* _PROBLEM TO WORK ON_: Copy exactly the lines that run from the line containing "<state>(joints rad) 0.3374" to the end of the material below, both ends included.

* _GIVEN MATERIAL_:
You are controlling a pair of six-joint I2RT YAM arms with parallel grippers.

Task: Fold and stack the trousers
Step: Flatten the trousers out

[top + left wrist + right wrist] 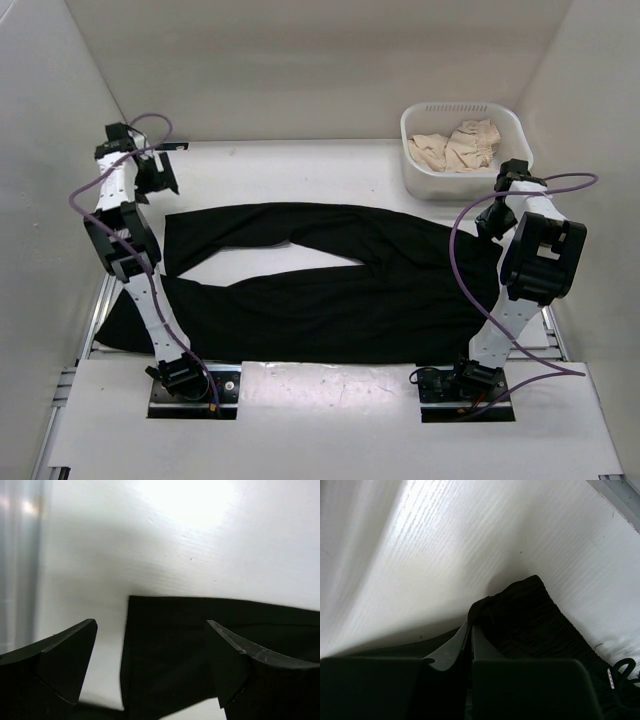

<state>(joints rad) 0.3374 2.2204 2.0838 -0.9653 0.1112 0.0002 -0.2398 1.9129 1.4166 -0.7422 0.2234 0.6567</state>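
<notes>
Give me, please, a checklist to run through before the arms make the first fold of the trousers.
1. The trousers are spread out: ok, legs to the left, waistband to the right.
2. The right gripper has the waistband corner: ok, jaws shut with fabric bunched at their tips.
3. The left gripper has the far cuff: not ok, jaws open above it, holding nothing.
4. The near cuff lies fully on the table: cannot tell, it reaches the left edge behind the left arm.
5. The basket is out of the way: ok, it stands in the far right corner, beyond the waistband.
</notes>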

* _ANSWER TO THE PROBLEM_:
<state>(joints rad) 0.3374 2.2204 2.0838 -0.9653 0.1112 0.0002 -0.2398 1.9129 1.4166 -0.7422 0.2234 0.6567</state>
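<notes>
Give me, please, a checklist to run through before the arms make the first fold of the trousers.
1. The trousers are spread out: ok, legs to the left, waistband to the right.
2. The right gripper has the waistband corner: ok, jaws shut with fabric bunched at their tips.
3. The left gripper has the far cuff: not ok, jaws open above it, holding nothing.
4. The near cuff lies fully on the table: cannot tell, it reaches the left edge behind the left arm.
5. The basket is out of the way: ok, it stands in the far right corner, beyond the waistband.
</notes>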

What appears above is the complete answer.